Ultrathin layer chromatography (UTLC) is a relatively new variant of thin layer chromatography, with a 10mum thick monolithic silica sorbent layer that gives faster separations with lower limits of detection and reduced analyte and solvent volumes. We have produced UTLC plates with controllable nanostructure and thickness, and show that the layer separation characteristics depends on the film nanostructure. We also show that layers made with in-plane anisotropic nanostructures will exhibit a decoupling effect, where the analyte spots do not develop in the same direction as the solvent front movement. The added layer morphology and material selection adds a degree of freedom to UTLC, and may have applications in multi-dimensional TLC.

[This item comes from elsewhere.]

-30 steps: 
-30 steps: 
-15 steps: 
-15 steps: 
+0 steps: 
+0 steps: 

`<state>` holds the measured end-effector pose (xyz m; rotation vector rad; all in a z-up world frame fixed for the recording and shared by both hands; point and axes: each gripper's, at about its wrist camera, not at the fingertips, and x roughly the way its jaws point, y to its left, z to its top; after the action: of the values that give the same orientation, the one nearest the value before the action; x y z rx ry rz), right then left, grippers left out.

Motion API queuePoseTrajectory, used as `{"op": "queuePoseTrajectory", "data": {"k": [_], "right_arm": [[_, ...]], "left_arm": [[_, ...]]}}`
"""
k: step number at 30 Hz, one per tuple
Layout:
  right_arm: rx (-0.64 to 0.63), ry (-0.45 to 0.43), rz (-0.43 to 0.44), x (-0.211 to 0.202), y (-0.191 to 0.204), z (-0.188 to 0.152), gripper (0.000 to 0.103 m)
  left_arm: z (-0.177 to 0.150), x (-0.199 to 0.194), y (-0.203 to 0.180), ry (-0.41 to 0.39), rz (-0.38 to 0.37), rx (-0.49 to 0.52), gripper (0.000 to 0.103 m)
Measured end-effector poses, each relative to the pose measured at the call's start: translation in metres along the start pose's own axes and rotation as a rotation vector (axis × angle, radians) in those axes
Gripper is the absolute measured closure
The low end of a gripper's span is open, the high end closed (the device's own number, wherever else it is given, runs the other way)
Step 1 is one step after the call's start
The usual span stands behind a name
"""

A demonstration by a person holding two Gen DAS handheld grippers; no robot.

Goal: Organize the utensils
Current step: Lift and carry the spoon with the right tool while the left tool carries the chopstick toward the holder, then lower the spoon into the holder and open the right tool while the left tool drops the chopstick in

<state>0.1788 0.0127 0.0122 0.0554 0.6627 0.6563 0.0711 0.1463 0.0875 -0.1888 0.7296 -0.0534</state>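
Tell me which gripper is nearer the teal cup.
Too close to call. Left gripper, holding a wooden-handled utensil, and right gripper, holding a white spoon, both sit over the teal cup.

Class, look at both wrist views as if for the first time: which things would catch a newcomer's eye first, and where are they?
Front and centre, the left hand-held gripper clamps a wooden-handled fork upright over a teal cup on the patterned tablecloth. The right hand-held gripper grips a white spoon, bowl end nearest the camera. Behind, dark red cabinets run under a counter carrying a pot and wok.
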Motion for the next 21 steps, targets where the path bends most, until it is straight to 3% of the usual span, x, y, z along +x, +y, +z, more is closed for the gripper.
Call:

Engineered Anisotropic Microstructures for Ultrathin-Layer Chromatography

The strong dependence of separation behavior on ultrathin-layer chromatography (UTLC) stationary phase microstructure motivates continued UTLC plate design optimization efforts. We fabricated 4.6-5.3 mum thick normal phase silica UTLC stationary phases with several types of in-plane macropore anisotropies using the glancing angle deposition (GLAD) approach to engineering nanostructured thin films. The separation behaviors of two new media, isotropic vertical posts and anisotropic bladelike films, were compared to that of anisotropic chevron media. Channel-like structures within the anisotropic media introduced preferential mobile phase flow directions that could be exploited to give separation tracks diagonal to the development direction. Extraction of chromatograms from these angled tracks required the development of a new analytical approach that involved a commercial flatbed film scanner and custom numerical image analysis software. GLAD stationary phase performance was quantified using the Dimethyl Yellow dye separated from a lipophilic dye mixture over migration distances less than approximately 10 mm. The limits of detection were 10 +/- 4 ng for the vertical posts and 11 +/- 3 ng for the bladelike media. We obtained theoretical plate heights that varied with film microstructure between 12 and 28 mum. Unoptimized separation performance was comparable to that of other planar chromatography media. Macropore anisotropies engineered by GLAD may expand the capabilities of future UTLC stationary phases.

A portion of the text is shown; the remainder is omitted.